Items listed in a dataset
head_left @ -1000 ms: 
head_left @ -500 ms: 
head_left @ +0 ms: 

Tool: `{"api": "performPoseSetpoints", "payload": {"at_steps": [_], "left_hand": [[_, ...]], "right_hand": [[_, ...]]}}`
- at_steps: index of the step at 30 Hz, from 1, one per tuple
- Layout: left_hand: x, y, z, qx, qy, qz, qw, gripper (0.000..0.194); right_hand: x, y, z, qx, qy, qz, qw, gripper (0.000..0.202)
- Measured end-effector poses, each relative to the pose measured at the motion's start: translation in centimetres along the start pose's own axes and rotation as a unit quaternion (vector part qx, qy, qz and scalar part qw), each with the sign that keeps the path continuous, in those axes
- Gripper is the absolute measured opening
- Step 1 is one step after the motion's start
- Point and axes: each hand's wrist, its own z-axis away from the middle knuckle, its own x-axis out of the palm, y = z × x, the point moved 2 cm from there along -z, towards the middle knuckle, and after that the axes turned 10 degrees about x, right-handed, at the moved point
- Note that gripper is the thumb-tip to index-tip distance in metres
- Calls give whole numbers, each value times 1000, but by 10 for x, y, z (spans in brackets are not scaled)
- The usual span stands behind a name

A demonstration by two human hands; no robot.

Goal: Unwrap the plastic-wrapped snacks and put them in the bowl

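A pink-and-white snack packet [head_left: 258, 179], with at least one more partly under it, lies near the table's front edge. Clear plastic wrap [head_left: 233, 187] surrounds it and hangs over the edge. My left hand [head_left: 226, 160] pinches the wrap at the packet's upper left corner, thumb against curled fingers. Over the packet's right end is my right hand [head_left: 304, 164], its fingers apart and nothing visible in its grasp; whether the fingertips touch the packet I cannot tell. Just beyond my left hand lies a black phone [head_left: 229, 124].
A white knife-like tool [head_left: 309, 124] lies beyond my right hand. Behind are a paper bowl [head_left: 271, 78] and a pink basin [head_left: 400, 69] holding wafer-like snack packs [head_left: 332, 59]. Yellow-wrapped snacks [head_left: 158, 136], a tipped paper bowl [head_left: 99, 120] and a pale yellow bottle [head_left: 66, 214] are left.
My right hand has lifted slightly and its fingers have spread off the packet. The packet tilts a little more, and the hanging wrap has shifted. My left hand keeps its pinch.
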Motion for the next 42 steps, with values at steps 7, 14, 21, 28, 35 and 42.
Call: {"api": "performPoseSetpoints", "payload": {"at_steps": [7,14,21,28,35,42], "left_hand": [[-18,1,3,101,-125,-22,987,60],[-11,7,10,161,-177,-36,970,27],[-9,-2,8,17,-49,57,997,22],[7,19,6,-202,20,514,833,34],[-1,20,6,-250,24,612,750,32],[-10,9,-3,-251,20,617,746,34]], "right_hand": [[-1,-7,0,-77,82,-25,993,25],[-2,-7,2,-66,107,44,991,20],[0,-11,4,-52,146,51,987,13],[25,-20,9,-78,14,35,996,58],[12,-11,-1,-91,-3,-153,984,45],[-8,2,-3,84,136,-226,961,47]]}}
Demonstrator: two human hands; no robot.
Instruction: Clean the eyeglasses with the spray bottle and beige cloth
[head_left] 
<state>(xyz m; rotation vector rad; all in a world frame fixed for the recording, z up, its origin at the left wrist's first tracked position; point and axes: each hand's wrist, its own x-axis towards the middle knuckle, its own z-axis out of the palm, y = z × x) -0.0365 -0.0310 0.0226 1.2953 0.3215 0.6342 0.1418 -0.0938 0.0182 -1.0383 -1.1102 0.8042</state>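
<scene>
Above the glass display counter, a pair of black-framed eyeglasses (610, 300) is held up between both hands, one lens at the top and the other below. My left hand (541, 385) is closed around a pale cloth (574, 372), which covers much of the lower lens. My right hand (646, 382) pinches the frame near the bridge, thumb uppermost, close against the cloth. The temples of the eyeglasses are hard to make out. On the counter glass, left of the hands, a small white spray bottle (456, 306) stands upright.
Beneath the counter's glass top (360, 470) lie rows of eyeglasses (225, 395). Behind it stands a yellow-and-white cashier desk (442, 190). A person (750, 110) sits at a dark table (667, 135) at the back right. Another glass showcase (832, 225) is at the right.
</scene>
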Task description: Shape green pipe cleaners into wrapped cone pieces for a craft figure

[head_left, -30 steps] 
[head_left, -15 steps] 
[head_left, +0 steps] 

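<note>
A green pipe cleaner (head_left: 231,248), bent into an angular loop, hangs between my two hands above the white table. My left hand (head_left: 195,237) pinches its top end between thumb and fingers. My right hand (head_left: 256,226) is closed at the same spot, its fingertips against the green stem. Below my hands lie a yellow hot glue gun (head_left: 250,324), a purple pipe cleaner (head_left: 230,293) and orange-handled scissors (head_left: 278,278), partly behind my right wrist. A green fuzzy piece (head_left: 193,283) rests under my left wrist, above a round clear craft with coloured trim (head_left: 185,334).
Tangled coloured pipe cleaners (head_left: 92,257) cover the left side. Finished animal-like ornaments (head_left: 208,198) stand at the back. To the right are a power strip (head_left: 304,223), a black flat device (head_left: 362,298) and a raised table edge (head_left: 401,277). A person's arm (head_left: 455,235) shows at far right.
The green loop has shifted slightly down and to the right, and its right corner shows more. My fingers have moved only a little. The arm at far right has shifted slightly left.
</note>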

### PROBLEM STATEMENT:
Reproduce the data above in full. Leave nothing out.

### EXERCISE RESPONSE:
head_left @ -1000 ms: 
head_left @ -500 ms: 
head_left @ +0 ms: 

Tool: `{"api": "performPoseSetpoints", "payload": {"at_steps": [_], "left_hand": [[_, ...]], "right_hand": [[_, ...]]}}`
- at_steps: index of the step at 30 Hz, from 1, one per tuple
- Layout: left_hand: x, y, z, qx, qy, qz, qw, gripper (0.000..0.194); right_hand: x, y, z, qx, qy, qz, qw, gripper (0.000..0.202)
- Measured end-effector poses, each relative to the pose measured at the motion's start: translation in centimetres along the start pose's own axes and rotation as a unit quaternion (vector part qx, qy, qz and scalar part qw), each with the sign that keeps the path continuous, in those axes
- Gripper is the absolute measured opening
- Step 1 is one step after the motion's start
- Point and axes: each hand's wrist, its own z-axis away from the middle knuckle, its own x-axis out of the palm, y = z × x, the point moved 2 cm from there along -z, towards the middle knuckle, and after that the axes turned 10 degrees about x, right-handed, at the moved point
- Note that gripper is the thumb-tip to index-tip distance in metres
- Calls give whole numbers, each value times 1000, but by 10 for x, y, z (spans in brackets are not scaled)
- The usual span stands behind a name

A demonstration by two human hands; no robot.

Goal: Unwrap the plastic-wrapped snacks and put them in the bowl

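A pink-and-white snack packet [head_left: 258, 179], with at least one more partly under it, lies near the table's front edge. Clear plastic wrap [head_left: 233, 187] surrounds it and hangs over the edge. My left hand [head_left: 226, 160] pinches the wrap at the packet's upper left corner, thumb against curled fingers. Over the packet's right end is my right hand [head_left: 304, 164], its fingers apart and nothing visible in its grasp; whether the fingertips touch the packet I cannot tell. Just beyond my left hand lies a black phone [head_left: 229, 124].
A white knife-like tool [head_left: 309, 124] lies beyond my right hand. Behind are a paper bowl [head_left: 271, 78] and a pink basin [head_left: 400, 69] holding wafer-like snack packs [head_left: 332, 59]. Yellow-wrapped snacks [head_left: 158, 136], a tipped paper bowl [head_left: 99, 120] and a pale yellow bottle [head_left: 66, 214] are left.
My right hand has lifted slightly and its fingers have spread off the packet. The packet tilts a little more, and the hanging wrap has shifted. My left hand keeps its pinch.
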Motion for the next 42 steps, with values at steps 7, 14, 21, 28, 35 and 42.
Call: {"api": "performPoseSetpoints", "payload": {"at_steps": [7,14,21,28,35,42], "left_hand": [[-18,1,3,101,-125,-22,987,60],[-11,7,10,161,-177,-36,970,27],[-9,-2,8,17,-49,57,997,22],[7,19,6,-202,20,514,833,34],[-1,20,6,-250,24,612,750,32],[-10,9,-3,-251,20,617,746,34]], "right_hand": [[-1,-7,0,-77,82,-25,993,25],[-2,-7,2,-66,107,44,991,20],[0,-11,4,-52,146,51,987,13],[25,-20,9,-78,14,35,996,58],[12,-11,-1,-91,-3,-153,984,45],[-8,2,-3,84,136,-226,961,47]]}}
Demonstrator: two human hands; no robot.
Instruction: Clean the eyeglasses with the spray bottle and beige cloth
[head_left] 
<state>(xyz m; rotation vector rad; all in a world frame fixed for the recording, z up, its origin at the left wrist's first tracked position; point and axes: each hand's wrist, its own x-axis towards the middle knuckle, its own z-axis out of the palm, y = z × x) -0.0365 -0.0310 0.0226 1.2953 0.3215 0.6342 0.1418 -0.0938 0.0182 -1.0383 -1.1102 0.8042</state>
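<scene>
Above the glass display counter, a pair of black-framed eyeglasses (610, 300) is held up between both hands, one lens at the top and the other below. My left hand (541, 385) is closed around a pale cloth (574, 372), which covers much of the lower lens. My right hand (646, 382) pinches the frame near the bridge, thumb uppermost, close against the cloth. The temples of the eyeglasses are hard to make out. On the counter glass, left of the hands, a small white spray bottle (456, 306) stands upright.
Beneath the counter's glass top (360, 470) lie rows of eyeglasses (225, 395). Behind it stands a yellow-and-white cashier desk (442, 190). A person (750, 110) sits at a dark table (667, 135) at the back right. Another glass showcase (832, 225) is at the right.
</scene>
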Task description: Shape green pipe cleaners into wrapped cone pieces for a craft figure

[head_left, -30 steps] 
[head_left, -15 steps] 
[head_left, +0 steps] 

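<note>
A green pipe cleaner (head_left: 231,248), bent into an angular loop, hangs between my two hands above the white table. My left hand (head_left: 195,237) pinches its top end between thumb and fingers. My right hand (head_left: 256,226) is closed at the same spot, its fingertips against the green stem. Below my hands lie a yellow hot glue gun (head_left: 250,324), a purple pipe cleaner (head_left: 230,293) and orange-handled scissors (head_left: 278,278), partly behind my right wrist. A green fuzzy piece (head_left: 193,283) rests under my left wrist, above a round clear craft with coloured trim (head_left: 185,334).
Tangled coloured pipe cleaners (head_left: 92,257) cover the left side. Finished animal-like ornaments (head_left: 208,198) stand at the back. To the right are a power strip (head_left: 304,223), a black flat device (head_left: 362,298) and a raised table edge (head_left: 401,277). A person's arm (head_left: 455,235) shows at far right.
The green loop has shifted slightly down and to the right, and its right corner shows more. My fingers have moved only a little. The arm at far right has shifted slightly left.
</note>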

The exercise was answered completely.